Look, you know, we had a fantastic November. We were very proud of, as we talked about, the new GM assortment, all the offers that we put out there. It was really a great 360 degree program that our team put together and executed very, very well. That resonated early in the quarter. December was slightly less than November. January came back a little bit. So There were slight differences from month to month, but all through the quarter, we saw really good performance. I'll refrain from getting into the first quarter all that much, other than to say, and Laura can build on this however she'd like, I feel like the first quarter, given the pretty significant pricing lap year over year, the first quarter should look a lot like the like the fourth quarter of last year, and then the comps should build as we go as that comp lap gets a little bit easier from a disinflation perspective. And we also expect some easing pressure on the low-end consumer as we go through the year as well. So by the end of the year, and we made sure to put this in the prepared remarks, by the end of the year, we feel like we should be at or near our long-term comp algorithms.

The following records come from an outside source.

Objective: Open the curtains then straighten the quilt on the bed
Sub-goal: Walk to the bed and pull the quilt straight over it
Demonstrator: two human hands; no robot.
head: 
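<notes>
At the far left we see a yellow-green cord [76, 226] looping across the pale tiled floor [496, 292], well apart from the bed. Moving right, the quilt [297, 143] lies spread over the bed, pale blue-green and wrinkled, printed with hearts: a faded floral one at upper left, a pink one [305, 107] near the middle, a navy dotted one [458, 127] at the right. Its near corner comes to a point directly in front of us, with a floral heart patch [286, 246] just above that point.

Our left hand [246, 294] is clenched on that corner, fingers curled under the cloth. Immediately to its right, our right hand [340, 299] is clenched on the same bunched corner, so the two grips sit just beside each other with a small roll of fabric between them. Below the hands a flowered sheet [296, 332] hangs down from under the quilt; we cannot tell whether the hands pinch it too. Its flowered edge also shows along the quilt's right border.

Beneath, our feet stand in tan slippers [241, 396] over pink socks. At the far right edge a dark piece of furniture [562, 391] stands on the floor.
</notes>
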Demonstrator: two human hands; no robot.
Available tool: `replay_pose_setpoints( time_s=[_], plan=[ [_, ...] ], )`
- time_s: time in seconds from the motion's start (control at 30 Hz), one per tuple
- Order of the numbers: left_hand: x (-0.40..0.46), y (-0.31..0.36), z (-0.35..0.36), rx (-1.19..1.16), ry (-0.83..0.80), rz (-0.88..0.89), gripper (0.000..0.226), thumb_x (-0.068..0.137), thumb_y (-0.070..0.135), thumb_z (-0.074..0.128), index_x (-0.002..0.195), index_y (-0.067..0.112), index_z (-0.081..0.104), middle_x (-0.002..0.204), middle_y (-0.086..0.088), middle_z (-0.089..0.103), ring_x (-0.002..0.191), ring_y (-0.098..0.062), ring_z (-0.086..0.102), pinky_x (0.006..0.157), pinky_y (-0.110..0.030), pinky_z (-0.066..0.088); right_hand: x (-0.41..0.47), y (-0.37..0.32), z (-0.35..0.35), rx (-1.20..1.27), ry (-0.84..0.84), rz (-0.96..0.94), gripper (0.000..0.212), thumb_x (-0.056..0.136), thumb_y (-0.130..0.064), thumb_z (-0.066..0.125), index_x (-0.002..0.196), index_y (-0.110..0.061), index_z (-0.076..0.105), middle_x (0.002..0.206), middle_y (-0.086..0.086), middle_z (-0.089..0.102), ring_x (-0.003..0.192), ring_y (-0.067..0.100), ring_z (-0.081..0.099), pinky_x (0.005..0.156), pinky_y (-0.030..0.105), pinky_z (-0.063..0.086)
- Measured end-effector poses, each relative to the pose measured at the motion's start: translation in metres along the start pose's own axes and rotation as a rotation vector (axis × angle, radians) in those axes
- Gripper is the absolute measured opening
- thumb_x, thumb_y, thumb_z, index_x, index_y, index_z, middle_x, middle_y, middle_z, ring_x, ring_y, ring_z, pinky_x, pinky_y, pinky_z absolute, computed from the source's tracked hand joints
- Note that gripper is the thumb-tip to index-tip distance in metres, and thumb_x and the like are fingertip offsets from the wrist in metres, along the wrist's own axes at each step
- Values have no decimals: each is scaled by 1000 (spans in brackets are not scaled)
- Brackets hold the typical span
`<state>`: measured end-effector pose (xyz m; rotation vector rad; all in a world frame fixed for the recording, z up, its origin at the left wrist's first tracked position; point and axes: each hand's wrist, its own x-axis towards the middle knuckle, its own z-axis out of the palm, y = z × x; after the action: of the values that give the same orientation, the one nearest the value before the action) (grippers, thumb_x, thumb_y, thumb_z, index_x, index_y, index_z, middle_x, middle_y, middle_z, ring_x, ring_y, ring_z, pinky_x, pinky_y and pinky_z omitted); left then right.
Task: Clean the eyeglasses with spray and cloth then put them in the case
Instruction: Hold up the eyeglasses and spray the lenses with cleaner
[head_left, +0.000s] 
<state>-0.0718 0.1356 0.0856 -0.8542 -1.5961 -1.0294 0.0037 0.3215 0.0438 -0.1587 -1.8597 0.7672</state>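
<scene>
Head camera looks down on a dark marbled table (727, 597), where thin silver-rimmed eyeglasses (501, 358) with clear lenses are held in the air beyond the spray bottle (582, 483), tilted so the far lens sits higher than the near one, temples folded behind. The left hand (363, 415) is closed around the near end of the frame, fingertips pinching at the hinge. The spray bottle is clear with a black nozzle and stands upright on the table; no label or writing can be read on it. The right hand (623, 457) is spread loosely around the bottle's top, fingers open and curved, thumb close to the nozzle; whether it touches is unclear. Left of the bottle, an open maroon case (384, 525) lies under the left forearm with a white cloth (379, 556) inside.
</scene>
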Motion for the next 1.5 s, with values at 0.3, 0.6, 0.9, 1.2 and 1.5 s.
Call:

Yeah, okay. Appreciate the caller. Thank you.
Thanks, Mike.
Our next question comes from Oliver Chen from TD Cohen. Your line is now open. Please go ahead.
Hi, Bob and Laura. As we think about what's ahead with the merchandise margin opportunity, what's underlying the cost management opportunity and also what you see with the own brands helping the merchandise margins? And this quarter on the merchandise margins, that headwind, we'd just love some detail on if that relates to anything going forward. A follow-up is on your articulation on reorganization of functions and centralization. I was curious about why this was the right time for that and how it will help your business in terms of customer centricity, et cetera. Thank you.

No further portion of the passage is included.